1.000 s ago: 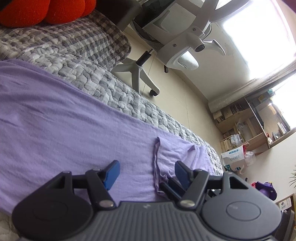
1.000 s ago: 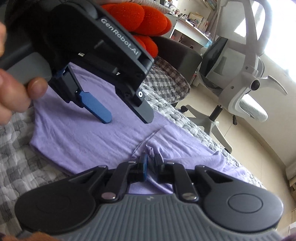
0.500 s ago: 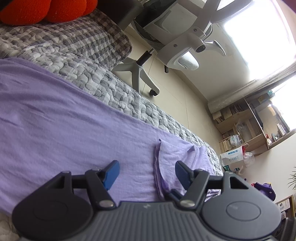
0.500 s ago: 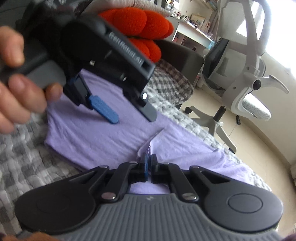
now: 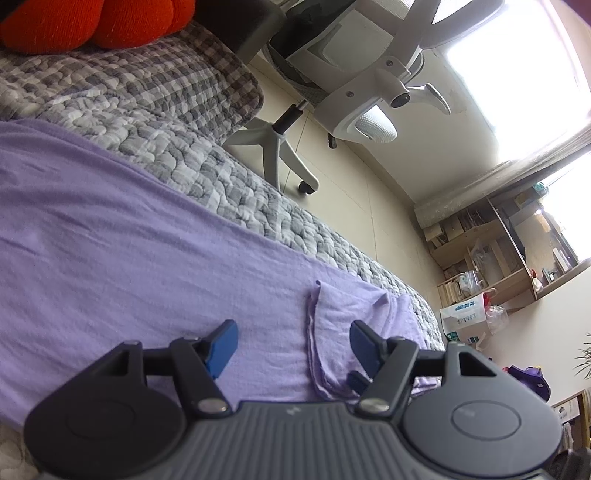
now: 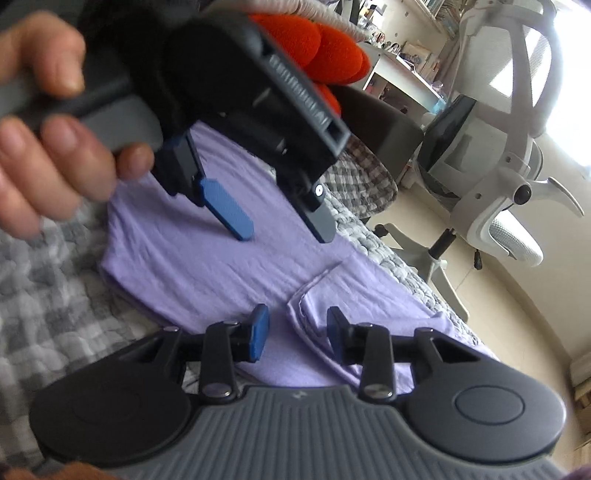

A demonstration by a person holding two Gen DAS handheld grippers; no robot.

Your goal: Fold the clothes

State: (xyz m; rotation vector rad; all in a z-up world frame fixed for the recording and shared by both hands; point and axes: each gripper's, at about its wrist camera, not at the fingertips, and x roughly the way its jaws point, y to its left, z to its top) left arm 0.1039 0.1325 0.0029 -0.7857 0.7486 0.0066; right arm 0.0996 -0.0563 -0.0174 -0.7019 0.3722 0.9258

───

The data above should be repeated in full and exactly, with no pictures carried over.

1.000 s ago: 
1.000 s ago: 
0.500 s ago: 
0.500 s ago: 
now: 
now: 

A demonstration by a person holding two Gen DAS handheld grippers; no robot.

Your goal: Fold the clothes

State: (xyz m; rotation vector rad; all in a z-up world frame fixed for the recording and shared by both hands; point and axes: each gripper's, at about its wrist camera, not at the fingertips, and x roughly the way its jaws point, y to its left, z to its top) left arm 0.1039 0.1325 0.0029 -0.7857 0.7486 0.0066; right arm 0.0996 -0.0563 -0.0174 -0.7019 0.3722 0.9258

There is nothing more to the exercise.